Each table presents items sorted by frequency. In collapsed mode only the five most frequent items are shown; expanded mode reveals the entire set.

Columns:

  • Item: The character, word, or n-gram.
  • Count: Frequency of the item in the text.
  • Ratio to top: Proportion of the item's frequency relative to the most frequent item in the table.
  • Ratio to total: Proportion of the item's frequency relative to the total number of tokens in that category.
  • Ratio to top (no spaces) (character tables only): Ratio relative to the most frequent non-whitespace character.
  • Ratio to total (no spaces) (character tables only): Proportion relative to all non-whitespace characters.

CSV export

  • Content: The exported file always contains the complete list of items, never limited to the Top-5.
  • Format: Standard CSV with appropriate escaping and quoting of fields containing commas, quotes, or line breaks.

Design considerations and limitations

  • Lowercasing: Ensures consistent counting of lexical variants differing only in case. Character tables preserve original forms.
  • Token boundaries: Apostrophes and hyphens within tokens are retained; other punctuation acts as delimiters.
  • No-whitespace ratios: Reduce the distorting effect of space characters in frequency measures.
  • Language sensitivity: The method is general and does not account for specific morphological or syntactic features of all languages.
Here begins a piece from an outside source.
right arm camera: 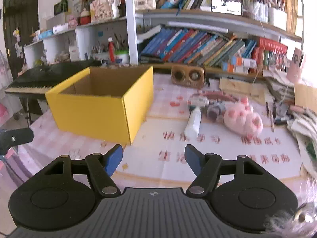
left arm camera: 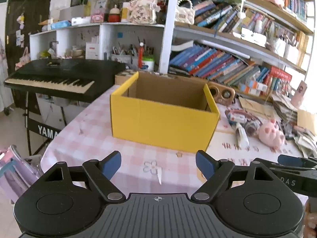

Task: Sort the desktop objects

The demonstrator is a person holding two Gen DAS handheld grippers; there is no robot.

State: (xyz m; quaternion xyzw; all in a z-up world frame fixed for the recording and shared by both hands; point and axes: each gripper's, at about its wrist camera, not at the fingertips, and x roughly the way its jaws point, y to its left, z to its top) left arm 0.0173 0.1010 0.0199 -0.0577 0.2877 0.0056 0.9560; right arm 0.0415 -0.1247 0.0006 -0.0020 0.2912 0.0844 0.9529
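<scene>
Right wrist view: the yellow box (right arm camera: 103, 107) sits open-topped on the desk (right arm camera: 162, 123), left of centre, its plain brown inside showing nothing that can be made out. To its right, apart from it, lies a loose cluster: a white tube (right arm camera: 193, 123), a pink paw-shaped plush (right arm camera: 244, 119) beside it, and some small blurred items between and behind them. A brown wooden speaker (right arm camera: 187, 77) stands farther back against the shelf. Stacked papers (right arm camera: 303, 127) crowd the desk's right edge.

The right gripper (right arm camera: 153, 159) hovers over the near desk, jaws parted and empty, with bare surface between them and the cluster. In the left wrist view the left gripper (left arm camera: 158, 165) faces the box head-on, jaws spread wide with nothing in them; a flower-shaped sticker (left arm camera: 150, 167) lies on the cloth between them.

The desk wears a pink-and-white checked cloth (left arm camera: 89, 136), with a pale mat (right arm camera: 208, 148) printed in red characters on the right half. Behind rise bookshelves (right arm camera: 198, 45) packed with leaning books; a black keyboard (left arm camera: 53, 77) stands off the desk's left side.

The box is bright yellow outside, crisp-edged, and upright.
</scene>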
Results remain valid but may not align with linguistic segmentation in every case.

Privacy and portability

  • Fully self-contained, requires no external libraries or connections.
  • Input text never leaves the user's environment.

Warning: Expanding a table to display all items may be computationally intensive if the input text is very large. In such cases the browser may slow down noticeably or even become unresponsive. For lengthy analyses it is advisable to use the Top-5 view for quick inspection, and if complete data are required, prefer the CSV export.